En aucune œuvre, l’amplitude de l’esprit anglais n’a mieux laissé transparaître la faiblesse qu’elle recouvre.

Si l’esprit de Descartes semble hanter toute la philosophie française, la faculté imaginative de Bacon, son goût du concret et du pratique, son ignorance et son mépris de l’abstraction et de la déduction, semblent avoir passé dans le sang qui fait vivre la philosophie anglaise. « Tour à tour[1] Locke, Hume, Bentham et les deux Mill ont exposé la philosophie de l’expérience et de l’observation. La morale utilitaire, la logique de l’induction, la psychologie de l’association, tels sont les grands apports de la philosophie anglaise » à la pensée universelle. Tous ces penseurs procèdent moins par suite de raisonnements que par entassements d’exemples ; au lieu d’enchaîner des syllogismes, ils accumulent des faits ; Darwin ou Spencer n’entament pas avec leurs adversaires la savante escrime de la discussion ; ils les écrasent en les lapidant.
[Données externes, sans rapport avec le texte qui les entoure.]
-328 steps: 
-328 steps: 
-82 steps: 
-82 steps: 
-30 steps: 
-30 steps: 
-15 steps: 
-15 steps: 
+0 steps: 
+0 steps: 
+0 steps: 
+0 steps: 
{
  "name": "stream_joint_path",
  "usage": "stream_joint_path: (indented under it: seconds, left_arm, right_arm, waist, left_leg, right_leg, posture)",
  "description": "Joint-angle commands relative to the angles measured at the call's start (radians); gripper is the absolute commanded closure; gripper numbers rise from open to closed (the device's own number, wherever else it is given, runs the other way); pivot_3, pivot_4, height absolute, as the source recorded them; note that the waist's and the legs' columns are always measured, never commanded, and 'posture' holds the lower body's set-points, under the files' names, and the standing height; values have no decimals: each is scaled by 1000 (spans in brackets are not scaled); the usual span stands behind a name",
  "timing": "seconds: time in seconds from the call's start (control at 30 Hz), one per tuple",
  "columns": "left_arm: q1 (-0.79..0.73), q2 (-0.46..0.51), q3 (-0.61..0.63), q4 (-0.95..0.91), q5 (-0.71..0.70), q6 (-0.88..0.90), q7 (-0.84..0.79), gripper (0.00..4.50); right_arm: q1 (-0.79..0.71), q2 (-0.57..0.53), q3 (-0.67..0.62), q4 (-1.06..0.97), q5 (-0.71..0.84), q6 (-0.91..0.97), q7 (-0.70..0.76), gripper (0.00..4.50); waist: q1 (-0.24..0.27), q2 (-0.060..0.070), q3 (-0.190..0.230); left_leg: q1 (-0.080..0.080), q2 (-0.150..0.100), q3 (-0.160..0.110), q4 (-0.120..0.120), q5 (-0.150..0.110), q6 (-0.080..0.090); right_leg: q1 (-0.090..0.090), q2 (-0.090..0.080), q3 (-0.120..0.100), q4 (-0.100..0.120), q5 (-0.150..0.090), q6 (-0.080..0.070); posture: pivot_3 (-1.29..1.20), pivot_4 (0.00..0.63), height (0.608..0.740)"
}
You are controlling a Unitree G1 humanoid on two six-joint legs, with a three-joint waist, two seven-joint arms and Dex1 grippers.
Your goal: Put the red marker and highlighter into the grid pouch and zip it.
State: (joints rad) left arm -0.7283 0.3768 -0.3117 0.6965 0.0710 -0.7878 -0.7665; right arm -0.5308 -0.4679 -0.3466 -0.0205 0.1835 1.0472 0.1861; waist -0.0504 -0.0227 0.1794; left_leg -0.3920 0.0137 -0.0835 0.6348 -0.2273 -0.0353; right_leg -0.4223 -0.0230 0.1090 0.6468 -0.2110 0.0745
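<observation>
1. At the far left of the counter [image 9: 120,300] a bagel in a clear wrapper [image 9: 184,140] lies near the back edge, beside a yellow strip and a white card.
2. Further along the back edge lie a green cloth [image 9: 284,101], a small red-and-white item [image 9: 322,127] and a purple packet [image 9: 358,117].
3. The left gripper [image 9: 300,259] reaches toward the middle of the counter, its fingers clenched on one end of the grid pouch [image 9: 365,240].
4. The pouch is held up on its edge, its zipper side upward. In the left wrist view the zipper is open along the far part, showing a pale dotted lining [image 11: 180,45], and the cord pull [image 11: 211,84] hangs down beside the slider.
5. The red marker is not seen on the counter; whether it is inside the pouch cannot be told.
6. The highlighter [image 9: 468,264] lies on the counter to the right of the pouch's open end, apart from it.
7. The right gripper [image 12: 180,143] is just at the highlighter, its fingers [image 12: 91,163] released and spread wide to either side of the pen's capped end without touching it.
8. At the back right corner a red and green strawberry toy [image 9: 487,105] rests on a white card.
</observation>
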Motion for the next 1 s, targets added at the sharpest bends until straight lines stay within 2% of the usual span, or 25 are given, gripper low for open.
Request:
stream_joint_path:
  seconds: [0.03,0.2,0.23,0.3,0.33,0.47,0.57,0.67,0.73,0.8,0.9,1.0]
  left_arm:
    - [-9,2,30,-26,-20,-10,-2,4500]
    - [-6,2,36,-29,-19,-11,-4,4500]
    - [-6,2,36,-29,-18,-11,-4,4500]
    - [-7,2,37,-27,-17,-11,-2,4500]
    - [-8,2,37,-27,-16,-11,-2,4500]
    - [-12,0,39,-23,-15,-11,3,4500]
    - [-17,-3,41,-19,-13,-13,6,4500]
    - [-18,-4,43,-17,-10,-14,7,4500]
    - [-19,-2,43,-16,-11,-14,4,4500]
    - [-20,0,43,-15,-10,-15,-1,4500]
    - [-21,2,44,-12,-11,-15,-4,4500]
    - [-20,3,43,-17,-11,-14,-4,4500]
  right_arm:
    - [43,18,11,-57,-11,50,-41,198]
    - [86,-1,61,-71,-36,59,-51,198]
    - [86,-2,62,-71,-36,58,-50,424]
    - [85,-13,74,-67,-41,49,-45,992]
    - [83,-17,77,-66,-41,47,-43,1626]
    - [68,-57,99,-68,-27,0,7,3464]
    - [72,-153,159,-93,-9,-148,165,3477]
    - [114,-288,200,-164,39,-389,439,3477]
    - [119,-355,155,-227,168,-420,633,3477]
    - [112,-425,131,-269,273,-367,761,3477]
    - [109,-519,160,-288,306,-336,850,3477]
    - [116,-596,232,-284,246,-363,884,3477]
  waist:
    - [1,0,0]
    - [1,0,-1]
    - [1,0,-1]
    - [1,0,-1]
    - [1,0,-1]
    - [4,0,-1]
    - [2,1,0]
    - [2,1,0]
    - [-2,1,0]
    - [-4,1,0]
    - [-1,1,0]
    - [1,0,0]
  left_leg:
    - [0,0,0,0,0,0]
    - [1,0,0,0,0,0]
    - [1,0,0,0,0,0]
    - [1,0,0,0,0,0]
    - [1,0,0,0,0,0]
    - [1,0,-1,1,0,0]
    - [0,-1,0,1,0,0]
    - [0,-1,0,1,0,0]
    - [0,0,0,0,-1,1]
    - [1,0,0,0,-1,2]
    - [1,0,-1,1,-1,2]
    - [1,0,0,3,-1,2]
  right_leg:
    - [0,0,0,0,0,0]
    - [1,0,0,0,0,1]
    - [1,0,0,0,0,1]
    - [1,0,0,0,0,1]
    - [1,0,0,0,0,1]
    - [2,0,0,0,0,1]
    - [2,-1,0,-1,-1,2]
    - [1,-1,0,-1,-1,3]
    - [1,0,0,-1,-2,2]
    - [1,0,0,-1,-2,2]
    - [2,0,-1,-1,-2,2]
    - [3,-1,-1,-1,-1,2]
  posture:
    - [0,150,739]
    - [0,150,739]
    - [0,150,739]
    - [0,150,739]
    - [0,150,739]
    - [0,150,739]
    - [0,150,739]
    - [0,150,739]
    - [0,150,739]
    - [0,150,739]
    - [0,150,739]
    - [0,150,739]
L’opposition entre le génie français et le génie anglais se marque dans toutes les œuvres de l’esprit ; elle se marque également dans toutes les manifestations de la vie sociale.

Quoi de plus différent, par exemple, que notre droit français, groupé en codes, où les articles de lois se rangent méthodiquement sous des titres énonçant des notions abstraites clairement définies, et la législation anglaise, prodigieux amas de lois et de coutumes, disparates et souvent contradictoires, qui, depuis la Grande-Charte, se juxtaposent les unes aux autres

  1. A. Chevrillon : Sidney Smith et la renaissance des idées libérales en Angleterre au XIXe siècle, p. 90 ; Paris, 1894.